* ASSIGNMENT *
Output all of the data below exactly as given.

* INFORMATION SUPPLIED *

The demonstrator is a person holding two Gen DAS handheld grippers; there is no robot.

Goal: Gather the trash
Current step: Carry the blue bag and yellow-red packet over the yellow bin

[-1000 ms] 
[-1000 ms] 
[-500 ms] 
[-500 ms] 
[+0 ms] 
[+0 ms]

* WRITTEN SOLUTION *
The demonstrator is a person holding two Gen DAS handheld grippers; there is no robot.

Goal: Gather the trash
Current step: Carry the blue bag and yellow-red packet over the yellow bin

[-1000 ms] 
[-1000 ms] 
[-500 ms] 
[-500 ms] 
[+0 ms] 
[+0 ms]

Nothing else belongs to this answer.